Le due principali correnti «eretiche» (le virgolette sono necessarie, parlando di un’epoca nella quale non erano stati fissati i criteri di una «ortodossia») del secolo II si appropriano, in maniera diversa, dell’insegnamento di Paolo, giocandolo contro i loro avversari «ortodossi». Marcione e i suoi seguaci, radicalizzandone l’insegnamento in senso antigiudaico, dualistico, quasi manicheo; gli gnostici esaltandone gli aspetti spiritualistici, pneumatici, neo-platonici. Le correnti cristiane più legate all’antico giudaismo, intanto, lo condannano perché traditore dell’antica tradizione. Barbaglio, però, documenta il cammino non sempre rettilineo del pensiero paolino negli scritti teologici dei primi secoli, fino a divenire — alla fine del secolo II e ad opera soprattutto. di Ireneo di Lione e del suo grande influsso — il teologo cristiano più influente, citato e rispettato.
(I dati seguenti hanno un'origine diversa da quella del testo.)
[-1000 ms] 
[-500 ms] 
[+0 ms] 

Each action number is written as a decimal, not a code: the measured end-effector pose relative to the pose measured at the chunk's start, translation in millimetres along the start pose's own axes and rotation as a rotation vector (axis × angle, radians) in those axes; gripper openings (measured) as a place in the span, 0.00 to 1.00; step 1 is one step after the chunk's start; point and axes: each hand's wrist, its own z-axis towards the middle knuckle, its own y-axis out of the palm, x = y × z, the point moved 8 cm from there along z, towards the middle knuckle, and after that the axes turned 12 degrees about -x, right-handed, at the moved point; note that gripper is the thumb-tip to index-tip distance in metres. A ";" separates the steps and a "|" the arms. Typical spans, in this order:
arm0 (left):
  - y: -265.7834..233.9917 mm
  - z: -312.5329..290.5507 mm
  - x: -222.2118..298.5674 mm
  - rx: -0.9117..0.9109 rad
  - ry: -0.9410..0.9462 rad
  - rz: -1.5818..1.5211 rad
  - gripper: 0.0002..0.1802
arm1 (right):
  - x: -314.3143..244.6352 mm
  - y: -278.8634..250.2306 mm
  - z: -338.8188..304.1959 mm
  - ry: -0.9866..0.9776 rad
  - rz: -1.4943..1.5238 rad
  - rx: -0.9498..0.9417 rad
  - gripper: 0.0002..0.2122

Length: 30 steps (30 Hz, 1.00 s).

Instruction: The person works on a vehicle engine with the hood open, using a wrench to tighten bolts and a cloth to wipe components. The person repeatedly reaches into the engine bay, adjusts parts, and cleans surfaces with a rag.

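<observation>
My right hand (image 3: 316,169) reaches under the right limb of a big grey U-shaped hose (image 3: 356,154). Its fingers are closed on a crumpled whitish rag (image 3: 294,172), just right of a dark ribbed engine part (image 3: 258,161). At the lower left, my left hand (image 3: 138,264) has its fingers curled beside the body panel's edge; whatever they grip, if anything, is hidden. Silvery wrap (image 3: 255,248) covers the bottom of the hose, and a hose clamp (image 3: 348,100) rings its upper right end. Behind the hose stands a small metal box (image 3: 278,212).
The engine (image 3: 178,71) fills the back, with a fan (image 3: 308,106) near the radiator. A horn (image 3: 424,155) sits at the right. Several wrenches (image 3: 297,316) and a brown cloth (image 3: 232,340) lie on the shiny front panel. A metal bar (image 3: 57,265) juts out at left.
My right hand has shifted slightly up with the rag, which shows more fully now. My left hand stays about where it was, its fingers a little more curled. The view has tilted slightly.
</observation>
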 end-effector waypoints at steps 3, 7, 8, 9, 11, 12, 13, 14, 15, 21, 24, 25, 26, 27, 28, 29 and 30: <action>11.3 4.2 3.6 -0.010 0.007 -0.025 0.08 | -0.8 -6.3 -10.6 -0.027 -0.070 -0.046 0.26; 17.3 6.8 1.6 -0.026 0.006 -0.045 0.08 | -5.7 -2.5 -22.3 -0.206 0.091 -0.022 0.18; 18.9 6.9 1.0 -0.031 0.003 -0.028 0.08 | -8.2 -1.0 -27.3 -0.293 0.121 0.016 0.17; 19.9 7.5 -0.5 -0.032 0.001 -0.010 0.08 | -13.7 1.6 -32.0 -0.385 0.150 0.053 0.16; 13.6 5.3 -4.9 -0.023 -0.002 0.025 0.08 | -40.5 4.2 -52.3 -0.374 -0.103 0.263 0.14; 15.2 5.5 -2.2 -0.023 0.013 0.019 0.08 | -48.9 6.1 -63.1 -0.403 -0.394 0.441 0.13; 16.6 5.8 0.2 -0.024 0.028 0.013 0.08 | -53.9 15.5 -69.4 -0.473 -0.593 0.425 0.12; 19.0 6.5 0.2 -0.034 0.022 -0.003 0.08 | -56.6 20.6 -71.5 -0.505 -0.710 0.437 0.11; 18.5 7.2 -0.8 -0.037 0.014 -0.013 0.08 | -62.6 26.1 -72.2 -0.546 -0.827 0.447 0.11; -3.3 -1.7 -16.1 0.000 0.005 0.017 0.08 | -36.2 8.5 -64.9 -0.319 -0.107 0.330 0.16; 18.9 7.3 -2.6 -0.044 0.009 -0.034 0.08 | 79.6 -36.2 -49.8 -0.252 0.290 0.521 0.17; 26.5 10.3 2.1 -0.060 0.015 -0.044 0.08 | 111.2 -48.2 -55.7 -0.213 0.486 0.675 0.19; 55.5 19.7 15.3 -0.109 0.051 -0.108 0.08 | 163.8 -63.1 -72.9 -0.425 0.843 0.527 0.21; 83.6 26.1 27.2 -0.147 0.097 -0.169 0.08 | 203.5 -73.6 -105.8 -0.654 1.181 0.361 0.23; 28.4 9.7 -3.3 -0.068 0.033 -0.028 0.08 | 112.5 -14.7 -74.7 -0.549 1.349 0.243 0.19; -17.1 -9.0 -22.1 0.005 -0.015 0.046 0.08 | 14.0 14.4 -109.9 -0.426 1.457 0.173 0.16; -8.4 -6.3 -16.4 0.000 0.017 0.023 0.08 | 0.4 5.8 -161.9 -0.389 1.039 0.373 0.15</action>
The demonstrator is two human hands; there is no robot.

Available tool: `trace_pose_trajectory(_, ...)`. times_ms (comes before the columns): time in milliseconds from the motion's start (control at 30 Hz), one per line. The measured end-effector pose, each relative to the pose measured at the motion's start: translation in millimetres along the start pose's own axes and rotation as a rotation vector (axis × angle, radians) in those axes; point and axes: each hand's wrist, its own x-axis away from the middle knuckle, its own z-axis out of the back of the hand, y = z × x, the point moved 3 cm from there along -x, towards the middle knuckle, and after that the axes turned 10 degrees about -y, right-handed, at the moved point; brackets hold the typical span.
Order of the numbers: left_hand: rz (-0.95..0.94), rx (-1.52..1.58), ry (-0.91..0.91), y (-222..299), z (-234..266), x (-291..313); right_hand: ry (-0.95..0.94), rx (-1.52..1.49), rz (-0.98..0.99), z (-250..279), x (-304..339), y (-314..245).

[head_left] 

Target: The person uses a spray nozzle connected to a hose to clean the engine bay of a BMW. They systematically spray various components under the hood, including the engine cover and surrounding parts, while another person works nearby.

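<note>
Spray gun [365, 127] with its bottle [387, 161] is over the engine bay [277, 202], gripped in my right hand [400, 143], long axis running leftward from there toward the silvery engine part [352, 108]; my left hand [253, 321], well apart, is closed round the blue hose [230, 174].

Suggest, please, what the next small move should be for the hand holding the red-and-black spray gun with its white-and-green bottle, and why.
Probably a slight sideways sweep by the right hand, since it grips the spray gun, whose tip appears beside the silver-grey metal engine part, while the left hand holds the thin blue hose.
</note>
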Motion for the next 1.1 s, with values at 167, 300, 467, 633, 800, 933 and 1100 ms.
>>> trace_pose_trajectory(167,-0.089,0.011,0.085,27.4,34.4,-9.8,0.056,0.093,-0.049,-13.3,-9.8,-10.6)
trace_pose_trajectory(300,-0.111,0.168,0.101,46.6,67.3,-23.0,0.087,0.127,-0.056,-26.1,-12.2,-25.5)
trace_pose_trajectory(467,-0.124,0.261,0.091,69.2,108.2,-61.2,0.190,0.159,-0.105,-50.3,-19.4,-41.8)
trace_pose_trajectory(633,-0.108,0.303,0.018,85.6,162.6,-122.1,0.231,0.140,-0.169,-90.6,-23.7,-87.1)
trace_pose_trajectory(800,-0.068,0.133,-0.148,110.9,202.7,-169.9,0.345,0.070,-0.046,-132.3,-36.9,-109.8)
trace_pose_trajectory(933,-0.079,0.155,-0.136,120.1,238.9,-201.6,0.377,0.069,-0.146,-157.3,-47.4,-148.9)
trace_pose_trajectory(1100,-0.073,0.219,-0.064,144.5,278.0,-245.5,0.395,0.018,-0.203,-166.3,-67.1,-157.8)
Un gigante e i suoi limiti
Come qualsiasi opera scientifica, anche questa di Barbaglio fornisce una quantità di strumenti, ma non offre valutazione a poco prezzo. Il suo Paolo è una figura gigantesca, ma non isolata dai condizionamenti del tempo e non priva di limiti: gli uni e gli altri appaiono puntualmente dove è logico aspettarseli. Nel grave problema, ad esempio, delle attese escatologiche, che Paolo affronta in varie fasi successive, fornendone soluzioni non sempre .definitive né soddisfacenti; cosi, altro esempio interessante, nella questione del ruolo delle donne nelle comunità. Ed anche nell’annoso problema dell’atteggiamento di Paolo nei confronti dei problemi sociali del tempo (schiavi, ecc.): Barbaglio approfondisce l’analisi dei testi e dei contesti, evitando le facili conclusioni. «A parere di Paolo, luogo dell’attuale novità cristiana è la sfera del personale e l’ambito comunitario delle piccole aggregazioni ecclesiali, mentre il gran mondo resta il destinatario della missione evangelizzatrice. Alle Comunità cristiane, caratterizzate da fattivo amore e fraterna solidarietà, assegna il ruolo profetico di prefigurazione della nuova umanità e del nuovo mondo. Possiamo anche individuare le cause di tale ristretta visuale: la fallace persuasione della prossima fine della storia che sarà chiusa dalla venuta di Cristo glorioso; soprattutto il radicale pessimismo verso le capacità dell’uomo di guidare i suoi passi, conseguente al dogma che la salvezza ha Cristo e Dio come sua unica fonte» (pagg. 217-218).

Paolo è un personaggio al quale non ci si può accostare con indifferenza: o simpatia o antipatia, ed accese, come la storia della sua ricezione dimostra (peccato che Barbaglio si sia fermato al 200!). Da questo volume traspare una profonda passione per un personaggio intollerante ed appassionato, forse integrista, ma mai convenzionale, una figura che da venti secoli continua a interrogare, a porre in questione chi gli si accosta. Ma Barbaglio è riuscito a imbrigliare la simpatia. Nessun orpello, nessuna parola in più: ogni riga un concetto, una citazione, un rinvio. Un testo, pur nella sua completezza, stringato, essenziale, una dote rara ai nostri tempi.